Nissan Korea Co., Ltd.
- Company type: Subsidiary
- Industry: Automotive
- Founded: 2004
- Defunct: 2020
- Headquarters: Seoul, South Korea
- Products: Automobiles
- Parent: Nissan
- Website: www.nissan.co.kr

= Nissan Korea =

2004–2020 company in South Korea

Nissan Korea Co., Ltd. was the South Korean arm of Japanese automaker Nissan that specialized in the sales and distribution of Nissan and Infiniti automobiles in South Korea.

==History==
Nissan Korea was established in February 2004. Considering the market situation and customer preferences, in July 2005, the Infiniti brand was launched in South Korea and car sales started. After that, Nissan Korea decided to launch the Nissan brand in November 2008. In April 2015, Infiniti Korea Co., Ltd. was established, thus separating Infiniti brand from Nissan Korea.

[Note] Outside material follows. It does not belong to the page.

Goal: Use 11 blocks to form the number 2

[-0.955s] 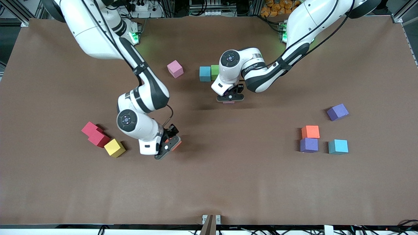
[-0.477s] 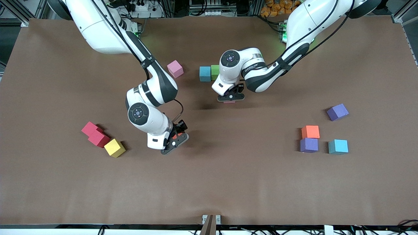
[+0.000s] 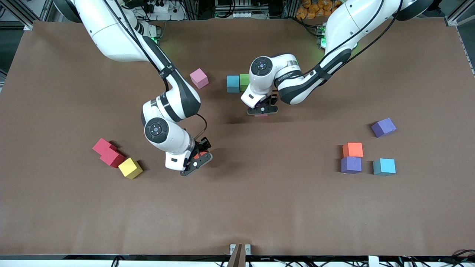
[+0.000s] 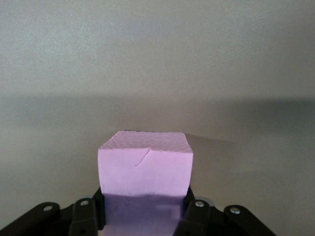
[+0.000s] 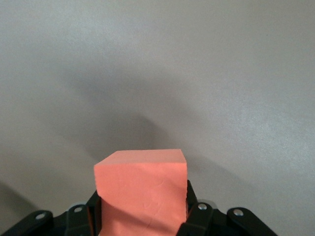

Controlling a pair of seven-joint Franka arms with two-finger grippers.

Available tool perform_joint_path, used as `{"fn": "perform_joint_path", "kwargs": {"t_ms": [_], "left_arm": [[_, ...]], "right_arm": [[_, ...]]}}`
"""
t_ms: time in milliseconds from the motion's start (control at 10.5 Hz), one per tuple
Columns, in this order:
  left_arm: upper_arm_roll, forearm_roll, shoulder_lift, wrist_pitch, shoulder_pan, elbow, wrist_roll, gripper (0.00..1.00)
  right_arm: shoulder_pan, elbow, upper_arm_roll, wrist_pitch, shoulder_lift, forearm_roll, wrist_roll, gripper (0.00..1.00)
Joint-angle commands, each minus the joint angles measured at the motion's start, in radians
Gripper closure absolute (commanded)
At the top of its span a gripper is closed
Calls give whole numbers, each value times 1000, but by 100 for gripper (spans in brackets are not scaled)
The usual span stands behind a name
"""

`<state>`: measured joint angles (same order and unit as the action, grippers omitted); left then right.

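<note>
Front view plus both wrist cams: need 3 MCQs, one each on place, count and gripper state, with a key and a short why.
1. What lies beside the blue block close to the left arm's wrist?
A. a green block
B. a yellow block
C. a red block

2. How many red blocks lie by the yellow block?
A. none
B. two
C. four

3. What does the right gripper hold?
A. nothing, jaws open
B. a purple block
C. an orange block

Key:
1: A, the green block touches the blue one, partly hidden by the left arm.
2: B, two red blocks sit together, touching the yellow one, toward the right arm's end of the table.
3: C, the right wrist view shows the orange block clamped between the fingers; the left gripper holds a pink block the same way.
</note>
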<state>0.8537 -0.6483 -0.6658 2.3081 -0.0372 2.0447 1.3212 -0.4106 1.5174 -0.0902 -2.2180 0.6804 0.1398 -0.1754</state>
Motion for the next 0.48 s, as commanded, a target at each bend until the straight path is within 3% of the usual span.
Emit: {"fn": "perform_joint_path", "kwargs": {"t_ms": [0, 95, 382], "left_arm": [[-2, -34, 31, 10, -1, 25, 36, 47], [-1, -34, 32, 10, -1, 25, 36, 47], [-1, -34, 32, 10, -4, 25, 47, 47]], "right_arm": [[-7, 17, 4, 46, -31, -41, 13, 73], [-10, 17, 0, 61, -35, -92, -30, 72], [-10, 26, 0, 77, -38, -106, -290, 69]]}}
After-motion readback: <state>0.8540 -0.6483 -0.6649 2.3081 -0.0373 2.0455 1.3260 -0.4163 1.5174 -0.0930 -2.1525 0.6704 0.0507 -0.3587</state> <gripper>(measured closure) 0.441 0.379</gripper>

In mid-2020, Nissan announced it would exit the South Korean car market. They announced that the Infiniti brand would be pulled out from South Korea as well alongside the Nissan brand by December due to worsening business environment amidst the COVID-19 pandemic in South Korea and the 2019 boycott of Japanese products in South Korea. Nissan announced that service centers will be managed to provide after-sales services such as vehicle quality assurance and parts management for eight years.